4. Any child who received Targeted Case Management (TCM) services for the Mentally Retarded 2,450 (55.9)
5. Any child with a Mental Retardation or Developmental Disability Exception Indicator and not a Chronic Mental Illness Indicator 2,411 (55.0)
*

Non-mutually exclusive groups (e.g., a child could have been included in multiple IDD case finding groups)

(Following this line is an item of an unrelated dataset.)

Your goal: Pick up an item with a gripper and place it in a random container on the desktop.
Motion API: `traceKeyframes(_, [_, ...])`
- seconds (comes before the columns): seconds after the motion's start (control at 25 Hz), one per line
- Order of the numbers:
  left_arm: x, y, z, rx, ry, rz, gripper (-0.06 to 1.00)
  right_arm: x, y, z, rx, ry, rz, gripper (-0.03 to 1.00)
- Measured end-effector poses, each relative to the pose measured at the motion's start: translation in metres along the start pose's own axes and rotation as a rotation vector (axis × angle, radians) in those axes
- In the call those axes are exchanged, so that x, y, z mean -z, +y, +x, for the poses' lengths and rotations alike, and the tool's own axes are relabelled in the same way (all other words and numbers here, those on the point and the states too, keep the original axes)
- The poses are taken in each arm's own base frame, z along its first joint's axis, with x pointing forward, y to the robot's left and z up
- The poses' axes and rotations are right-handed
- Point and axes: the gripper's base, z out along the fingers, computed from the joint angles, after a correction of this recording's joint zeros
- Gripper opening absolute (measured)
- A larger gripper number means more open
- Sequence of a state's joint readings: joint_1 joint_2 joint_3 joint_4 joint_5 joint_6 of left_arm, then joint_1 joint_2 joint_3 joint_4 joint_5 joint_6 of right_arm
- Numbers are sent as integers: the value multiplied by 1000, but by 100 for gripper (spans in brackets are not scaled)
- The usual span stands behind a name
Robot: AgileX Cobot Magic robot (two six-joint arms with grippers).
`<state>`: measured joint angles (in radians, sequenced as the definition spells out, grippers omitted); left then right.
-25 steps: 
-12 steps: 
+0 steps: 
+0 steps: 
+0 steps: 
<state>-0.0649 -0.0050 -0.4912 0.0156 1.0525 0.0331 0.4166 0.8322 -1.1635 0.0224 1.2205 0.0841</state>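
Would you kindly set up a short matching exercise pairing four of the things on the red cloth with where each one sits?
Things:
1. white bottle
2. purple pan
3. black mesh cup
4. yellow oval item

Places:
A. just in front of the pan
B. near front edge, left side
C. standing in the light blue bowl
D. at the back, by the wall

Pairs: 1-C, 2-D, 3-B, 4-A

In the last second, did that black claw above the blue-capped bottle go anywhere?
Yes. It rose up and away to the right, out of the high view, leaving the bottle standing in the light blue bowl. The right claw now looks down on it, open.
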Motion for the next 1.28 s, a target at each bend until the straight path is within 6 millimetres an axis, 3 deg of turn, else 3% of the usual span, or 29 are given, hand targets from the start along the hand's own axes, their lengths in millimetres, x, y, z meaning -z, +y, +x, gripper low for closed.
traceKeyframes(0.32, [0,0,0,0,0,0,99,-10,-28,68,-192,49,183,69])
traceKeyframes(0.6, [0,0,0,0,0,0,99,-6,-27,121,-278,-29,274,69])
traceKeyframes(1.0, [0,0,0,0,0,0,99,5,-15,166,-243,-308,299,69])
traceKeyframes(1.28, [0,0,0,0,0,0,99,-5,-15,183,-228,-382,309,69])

To make use of the richness of the available dataset, we adopted a combination of diagnosis-based and additional criteria in defining IDD. A list of IDD diagnoses was generated based on medical conditions that met the following criteria: 1) associated with a cognitive deficiency or impairment; 2) developmental etiology and not an acquired condition; and 3) expected to last a lifetime. We looked through each child’s medical claims files from 2005 to identify these IDD diagnoses by International Classification of Diseases, Ninth Revision, Clinical Modification codes. To account for potential inconsistencies in the coding of diagnoses, we created a “look back period” (2001–2004) to identify additional Medicaid-enrollees from our 2005 cohort with an IDD diagnosis that was not coded in 2005. While somewhat arbitrary, we believed that four years was sufficient to identify children with missing IDD diagnoses. Finally, to maximize the likelihood of identifying children with IDD, we developed four additional criteria to case find children without IDD diagnosis who might otherwise be considered IDD. This included institutionalized children (criterion 2), those enrolled in a program designed specifically for children with mental retardation (criteria 3 and 4), or children without a formal diagnosis who may display clinical signs of IDD (criterion 5).

Model Covariates

We also examined the following variables as potential model covariates:

  • Gender

  • Age

  • Race/ethnicity

  • Program through which the child became Medicaid-eligible (e.g., Temporary Assistance to Needy Families, Supplemental Security Income, Foster Care, Waiver Program, other)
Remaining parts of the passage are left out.